Nothing but the lines from the one containing "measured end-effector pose" through the one containing "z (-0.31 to", both included, should be given again, each exactly as written below.

-- Recorded information follows --

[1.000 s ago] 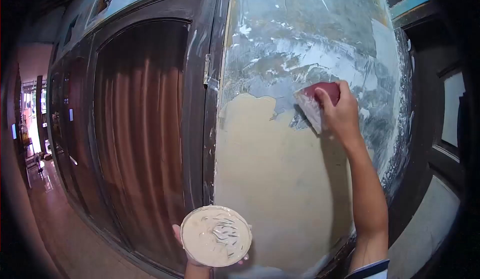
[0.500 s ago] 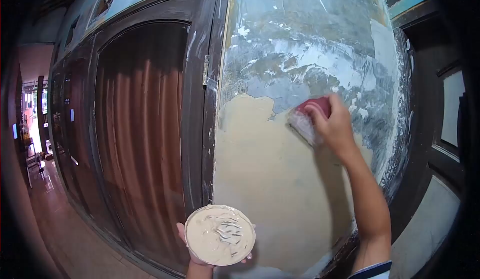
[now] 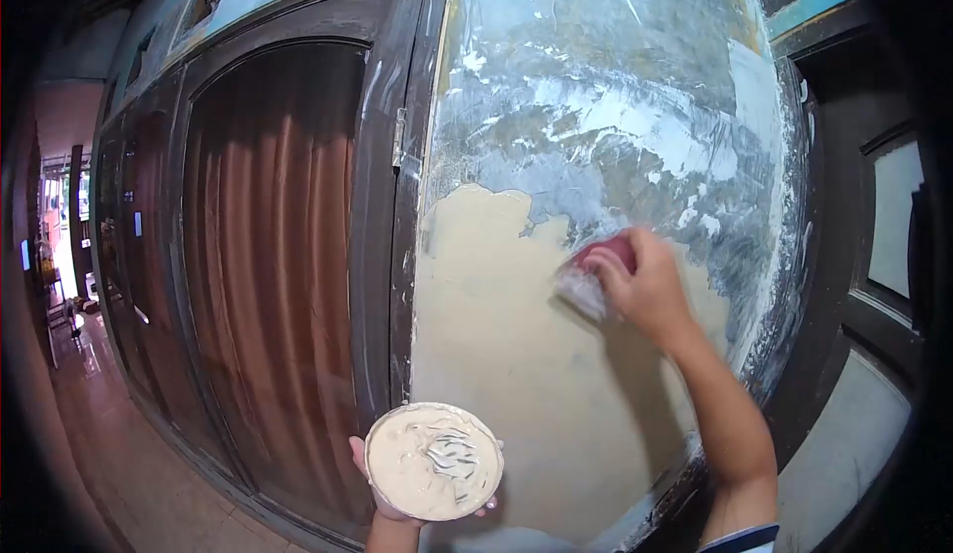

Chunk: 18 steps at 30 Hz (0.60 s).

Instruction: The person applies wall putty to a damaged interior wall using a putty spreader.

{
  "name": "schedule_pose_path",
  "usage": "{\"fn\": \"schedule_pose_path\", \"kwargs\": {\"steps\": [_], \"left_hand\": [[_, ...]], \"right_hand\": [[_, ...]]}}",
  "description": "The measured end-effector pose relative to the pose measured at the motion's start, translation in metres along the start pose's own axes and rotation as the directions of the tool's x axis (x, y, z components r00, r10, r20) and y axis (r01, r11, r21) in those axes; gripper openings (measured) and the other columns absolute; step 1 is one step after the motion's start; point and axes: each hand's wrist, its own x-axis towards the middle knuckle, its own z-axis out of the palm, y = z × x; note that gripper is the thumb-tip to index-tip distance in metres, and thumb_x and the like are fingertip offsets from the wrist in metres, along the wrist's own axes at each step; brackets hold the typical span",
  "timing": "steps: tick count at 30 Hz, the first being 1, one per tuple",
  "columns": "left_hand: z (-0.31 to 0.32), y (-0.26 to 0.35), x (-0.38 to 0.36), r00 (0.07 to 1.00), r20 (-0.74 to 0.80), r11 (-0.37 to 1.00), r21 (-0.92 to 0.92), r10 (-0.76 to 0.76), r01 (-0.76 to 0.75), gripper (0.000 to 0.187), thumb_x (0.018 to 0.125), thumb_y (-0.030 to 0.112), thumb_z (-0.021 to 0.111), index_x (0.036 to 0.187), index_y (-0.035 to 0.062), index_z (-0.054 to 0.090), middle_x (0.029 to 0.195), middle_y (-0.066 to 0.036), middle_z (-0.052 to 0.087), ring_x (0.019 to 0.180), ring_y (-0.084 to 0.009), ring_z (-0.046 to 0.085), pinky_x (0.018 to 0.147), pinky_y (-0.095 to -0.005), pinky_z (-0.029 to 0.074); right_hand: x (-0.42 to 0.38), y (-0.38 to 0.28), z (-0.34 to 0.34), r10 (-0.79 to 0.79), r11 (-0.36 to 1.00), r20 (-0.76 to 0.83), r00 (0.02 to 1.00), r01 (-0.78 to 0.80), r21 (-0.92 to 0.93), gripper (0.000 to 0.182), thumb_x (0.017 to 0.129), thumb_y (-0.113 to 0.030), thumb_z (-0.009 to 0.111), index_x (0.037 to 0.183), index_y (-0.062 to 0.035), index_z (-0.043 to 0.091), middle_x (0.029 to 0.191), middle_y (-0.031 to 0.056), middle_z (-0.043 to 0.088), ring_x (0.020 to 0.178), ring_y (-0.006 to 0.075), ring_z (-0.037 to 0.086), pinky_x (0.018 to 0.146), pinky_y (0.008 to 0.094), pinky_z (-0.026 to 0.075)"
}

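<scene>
My right hand (image 3: 645,280) grips the red handle of a putty knife (image 3: 586,290), thumb pressed along it. Its pale blade, a little blurred, lies against the wall (image 3: 576,146) near the upper border of a smooth cream patch of putty (image 3: 516,354). Low in the view, my left hand (image 3: 392,508) holds up a round bowl (image 3: 382,493) from beneath, fingers curled around its sides. Cream putty (image 3: 407,454) fills the bowl, with scraped streaks right of its middle. Above the patch the wall shows blue-grey with rough white smears.
To the left stands a dark wooden door frame (image 3: 382,215) with a hinge (image 3: 399,136) and a glazed panel showing brown curtains (image 3: 273,285). Another dark door (image 3: 849,225) borders the wall on the right. A tiled floor (image 3: 149,434) runs along the far left.
My right hand has moved the putty knife down and slightly left over the wall. More cream putty now covers the patch's upper right border. The bowl stays nearly in place.
</scene>
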Motion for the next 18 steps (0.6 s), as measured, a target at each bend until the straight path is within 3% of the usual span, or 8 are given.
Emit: {"fn": "schedule_pose_path", "kwargs": {"steps": [1,2,5,8,10,12,14,18], "left_hand": [[0.007,-0.005,-0.001,0.990,-0.125,0.998,0.006,0.069,-0.069,0.131,0.068,0.101,0.049,0.164,0.0139,0.027,0.158,-0.046,0.020,0.127,-0.0676,0.046,0.087,-0.0791,0.049],[0.007,-0.006,-0.001,0.989,-0.127,0.998,0.005,0.070,-0.070,0.131,0.068,0.101,0.049,0.164,0.0139,0.027,0.158,-0.046,0.020,0.127,-0.0676,0.046,0.087,-0.0791,0.049],[-0.001,-0.007,0.002,0.997,-0.076,0.999,0.048,0.022,-0.018,0.131,0.068,0.101,0.050,0.164,0.0143,0.027,0.158,-0.045,0.022,0.122,-0.0670,0.050,0.085,-0.0792,0.050],[0.001,-0.015,0.003,0.985,-0.154,0.996,0.048,0.077,-0.070,0.132,0.068,0.101,0.050,0.164,0.0139,0.026,0.158,-0.045,0.022,0.119,-0.0671,0.053,0.084,-0.0786,0.051],[0.000,-0.013,0.001,0.994,-0.107,0.995,0.098,0.033,-0.022,0.133,0.067,0.101,0.050,0.164,0.0137,0.026,0.158,-0.045,0.022,0.119,-0.0674,0.053,0.084,-0.0783,0.051],[0.007,-0.015,0.002,0.989,-0.148,0.998,0.058,0.030,-0.022,0.133,0.067,0.102,0.049,0.164,0.0136,0.027,0.157,-0.045,0.024,0.118,-0.0676,0.053,0.083,-0.0773,0.052],[0.004,-0.015,0.003,0.993,-0.115,0.999,0.040,0.009,-0.005,0.133,0.067,0.102,0.049,0.163,0.0131,0.027,0.156,-0.045,0.026,0.118,-0.0672,0.053,0.083,-0.0768,0.052],[0.004,-0.025,0.007,0.999,-0.019,0.999,0.039,-0.026,0.026,0.135,0.067,0.104,0.045,0.164,0.0134,0.022,0.160,-0.038,0.025,0.127,-0.0680,0.046,0.093,-0.0794,0.048]], "right_hand": [[-0.018,0.003,0.016,-0.184,0.979,0.055,0.981,0.188,-0.085,0.037,0.086,-0.031,0.083,0.096,-0.0023,0.062,0.082,0.0187,0.065,0.079,0.0409,0.064,0.072,0.0491,0.049],[-0.031,0.003,0.029,-0.191,0.971,0.183,0.964,0.214,-0.111,0.039,0.087,-0.034,0.082,0.097,-0.0024,0.062,0.086,0.0192,0.066,0.082,0.0422,0.064,0.076,0.0512,0.048],[-0.025,0.003,0.034,-0.198,0.938,0.230,0.953,0.252,-0.238,0.038,0.090,-0.035,0.079,0.099,-0.0020,0.061,0.086,0.0209,0.066,0.082,0.0450,0.063,0.076,0.0521,0.049],[0.042,0.024,0.005,-0.024,0.981,-0.210,0.977,-0.017,-0.194,0.040,0.092,-0.035,0.077,0.104,0.0005,0.061,0.091,0.0239,0.069,0.087,0.0451,0.067,0.076,0.0508,0.052],[0.062,0.024,-0.024,0.094,0.985,-0.311,0.946,-0.135,-0.111,0.040,0.093,-0.033,0.077,0.104,0.0022,0.062,0.094,0.0251,0.072,0.086,0.0431,0.070,0.073,0.0468,0.054],[0.050,0.016,-0.027,0.071,0.989,-0.245,0.967,-0.100,-0.108,0.041,0.094,-0.034,0.077,0.104,0.0024,0.062,0.093,0.0232,0.072,0.084,0.0415,0.070,0.072,0.0454,0.055],[0.018,0.002,-0.005,0.074,0.991,0.002,0.997,-0.074,0.115,0.040,0.093,-0.036,0.076,0.101,0.0005,0.062,0.092,0.0202,0.070,0.085,0.0396,0.068,0.075,0.0459,0.054],[-0.036,0.004,0.039,-0.239,0.927,0.346,0.907,0.319,-0.195,0.040,0.089,-0.042,0.075,0.096,-0.0047,0.061,0.093,0.0162,0.065,0.091,0.0382,0.063,0.082,0.0497,0.050]]}}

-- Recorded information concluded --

Exercise result =>
  "description": "The measured end-effector pose relative to the pose measured at the motion's start, translation in metres along the start pose's own axes and rotation as the directions of the tool's x axis (x, y, z components r00, r10, r20) and y axis (r01, r11, r21) in those axes; gripper openings (measured) and the other columns absolute; step 1 is one step after the motion's start; point and axes: each hand's wrist, its own x-axis towards the middle knuckle, its own z-axis out of the palm, y = z × x; note that gripper is the thumb-tip to index-tip distance in metres, and thumb_x and the like are fingertip offsets from the wrist in metres, along the wrist's own axes at each step; brackets hold the typical span",
  "timing": "steps: tick count at 30 Hz, the first being 1, one per tuple",
  "columns": "left_hand: z (-0.31 to 0.32), y (-0.26 to 0.35), x (-0.38 to 0.36), r00 (0.07 to 1.00), r20 (-0.74 to 0.80), r11 (-0.37 to 1.00), r21 (-0.92 to 0.92), r10 (-0.76 to 0.76), r01 (-0.76 to 0.75), gripper (0.000 to 0.187), thumb_x (0.018 to 0.125), thumb_y (-0.030 to 0.112), thumb_z (-0.021 to 0.111), index_x (0.036 to 0.187), index_y (-0.035 to 0.062), index_z (-0.054 to 0.090), middle_x (0.029 to 0.195), middle_y (-0.066 to 0.036), middle_z (-0.052 to 0.087), ring_x (0.019 to 0.180), ring_y (-0.084 to 0.009), ring_z (-0.046 to 0.085), pinky_x (0.018 to 0.147), pinky_y (-0.095 to -0.005), pinky_z (-0.029 to 0.074); right_hand: x (-0.42 to 0.38), y (-0.38 to 0.28), z (-0.34 to 0.34), r10 (-0.79 to 0.79), r11 (-0.36 to 1.00), r20 (-0.76 to 0.83), r00 (0.02 to 1.00), r01 (-0.78 to 0.80), r21 (-0.92 to 0.93), gripper (0.000 to 0.182), thumb_x (0.017 to 0.129), thumb_y (-0.113 to 0.030), thumb_z (-0.009 to 0.111), index_x (0.037 to 0.183), index_y (-0.062 to 0.035), index_z (-0.043 to 0.091), middle_x (0.029 to 0.191), middle_y (-0.031 to 0.056), middle_z (-0.043 to 0.088), ring_x (0.020 to 0.178), ring_y (-0.006 to 0.075), ring_z (-0.037 to 0.086), pinky_x (0.018 to 0.146), pinky_y (0.008 to 0.094), pinky_z (-0.026 to 0.075)"

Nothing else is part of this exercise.